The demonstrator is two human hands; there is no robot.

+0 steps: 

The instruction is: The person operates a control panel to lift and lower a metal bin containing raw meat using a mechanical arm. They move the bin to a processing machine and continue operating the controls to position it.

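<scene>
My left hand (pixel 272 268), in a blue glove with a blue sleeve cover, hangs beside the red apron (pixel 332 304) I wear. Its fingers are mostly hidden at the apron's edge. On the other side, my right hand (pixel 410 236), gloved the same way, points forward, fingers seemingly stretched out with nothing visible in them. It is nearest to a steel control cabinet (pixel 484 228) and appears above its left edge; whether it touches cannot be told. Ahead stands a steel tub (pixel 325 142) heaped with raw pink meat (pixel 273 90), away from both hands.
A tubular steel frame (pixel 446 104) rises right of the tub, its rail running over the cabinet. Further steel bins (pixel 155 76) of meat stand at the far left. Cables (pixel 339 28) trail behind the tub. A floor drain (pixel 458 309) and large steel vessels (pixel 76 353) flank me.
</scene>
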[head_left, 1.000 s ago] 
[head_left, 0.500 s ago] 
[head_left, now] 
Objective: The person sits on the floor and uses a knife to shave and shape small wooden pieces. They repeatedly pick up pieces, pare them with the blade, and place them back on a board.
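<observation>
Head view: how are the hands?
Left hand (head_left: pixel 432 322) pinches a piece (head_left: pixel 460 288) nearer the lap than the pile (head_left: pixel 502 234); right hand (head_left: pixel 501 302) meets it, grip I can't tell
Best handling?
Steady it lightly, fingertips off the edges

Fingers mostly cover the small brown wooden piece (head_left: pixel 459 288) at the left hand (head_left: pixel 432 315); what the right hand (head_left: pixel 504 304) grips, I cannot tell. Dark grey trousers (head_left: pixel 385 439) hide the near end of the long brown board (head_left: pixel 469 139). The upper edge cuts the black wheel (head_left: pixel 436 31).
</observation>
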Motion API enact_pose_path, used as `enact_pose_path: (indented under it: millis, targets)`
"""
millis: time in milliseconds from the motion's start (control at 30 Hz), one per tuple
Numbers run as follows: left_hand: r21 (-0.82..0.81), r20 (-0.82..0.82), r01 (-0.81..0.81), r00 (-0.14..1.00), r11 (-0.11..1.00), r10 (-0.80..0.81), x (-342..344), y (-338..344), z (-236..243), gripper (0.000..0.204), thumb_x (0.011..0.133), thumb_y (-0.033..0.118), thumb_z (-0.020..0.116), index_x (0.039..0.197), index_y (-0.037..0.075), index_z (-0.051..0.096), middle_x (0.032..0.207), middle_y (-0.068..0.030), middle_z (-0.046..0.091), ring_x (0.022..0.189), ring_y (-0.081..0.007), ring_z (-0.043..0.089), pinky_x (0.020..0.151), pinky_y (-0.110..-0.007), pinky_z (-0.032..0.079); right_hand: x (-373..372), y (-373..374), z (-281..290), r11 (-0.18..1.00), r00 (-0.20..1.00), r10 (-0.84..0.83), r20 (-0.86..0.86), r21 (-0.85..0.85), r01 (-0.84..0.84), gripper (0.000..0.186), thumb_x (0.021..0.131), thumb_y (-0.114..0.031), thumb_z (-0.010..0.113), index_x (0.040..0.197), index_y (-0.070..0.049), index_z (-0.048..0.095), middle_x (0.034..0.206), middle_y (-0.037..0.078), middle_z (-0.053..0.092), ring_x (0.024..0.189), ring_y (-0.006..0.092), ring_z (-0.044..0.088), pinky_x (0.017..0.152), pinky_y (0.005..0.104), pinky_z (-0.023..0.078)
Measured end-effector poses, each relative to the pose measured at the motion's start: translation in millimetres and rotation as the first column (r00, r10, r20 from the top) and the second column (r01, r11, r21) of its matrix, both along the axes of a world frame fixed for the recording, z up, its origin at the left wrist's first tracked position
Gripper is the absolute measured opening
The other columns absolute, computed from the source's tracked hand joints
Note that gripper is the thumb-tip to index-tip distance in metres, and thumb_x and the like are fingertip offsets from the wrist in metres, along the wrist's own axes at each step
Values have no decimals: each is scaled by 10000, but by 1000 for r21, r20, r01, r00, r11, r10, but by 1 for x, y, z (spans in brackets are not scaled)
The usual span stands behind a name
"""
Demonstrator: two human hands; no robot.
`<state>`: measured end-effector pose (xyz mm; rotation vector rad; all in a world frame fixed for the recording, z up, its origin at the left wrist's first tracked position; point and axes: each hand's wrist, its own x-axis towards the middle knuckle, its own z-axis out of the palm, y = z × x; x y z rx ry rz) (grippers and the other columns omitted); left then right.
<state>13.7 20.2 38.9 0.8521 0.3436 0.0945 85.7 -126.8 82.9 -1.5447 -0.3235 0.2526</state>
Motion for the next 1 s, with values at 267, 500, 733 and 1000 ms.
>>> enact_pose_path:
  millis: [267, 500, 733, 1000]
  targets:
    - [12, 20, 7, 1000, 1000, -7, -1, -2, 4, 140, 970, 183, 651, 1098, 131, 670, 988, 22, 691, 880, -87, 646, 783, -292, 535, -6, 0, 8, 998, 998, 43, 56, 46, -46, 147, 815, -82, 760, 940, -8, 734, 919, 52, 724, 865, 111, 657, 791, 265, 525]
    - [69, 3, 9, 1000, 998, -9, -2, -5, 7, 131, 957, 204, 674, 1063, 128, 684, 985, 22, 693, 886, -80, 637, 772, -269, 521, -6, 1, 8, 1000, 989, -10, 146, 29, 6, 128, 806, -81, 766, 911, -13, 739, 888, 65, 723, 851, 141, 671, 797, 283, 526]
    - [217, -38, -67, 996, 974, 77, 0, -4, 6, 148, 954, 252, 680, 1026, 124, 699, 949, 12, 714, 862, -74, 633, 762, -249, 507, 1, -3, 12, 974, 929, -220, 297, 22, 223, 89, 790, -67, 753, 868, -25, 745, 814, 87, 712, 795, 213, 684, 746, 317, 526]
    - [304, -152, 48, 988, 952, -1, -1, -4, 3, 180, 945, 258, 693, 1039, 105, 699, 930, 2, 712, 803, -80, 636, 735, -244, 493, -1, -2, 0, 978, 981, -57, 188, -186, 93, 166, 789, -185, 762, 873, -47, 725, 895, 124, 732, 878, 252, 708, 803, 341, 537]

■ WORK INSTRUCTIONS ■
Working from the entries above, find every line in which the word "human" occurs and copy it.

■ TASK ANSWER ■
The demonstrator is two human hands; there is no robot.
Demonstrator: two human hands; no robot.

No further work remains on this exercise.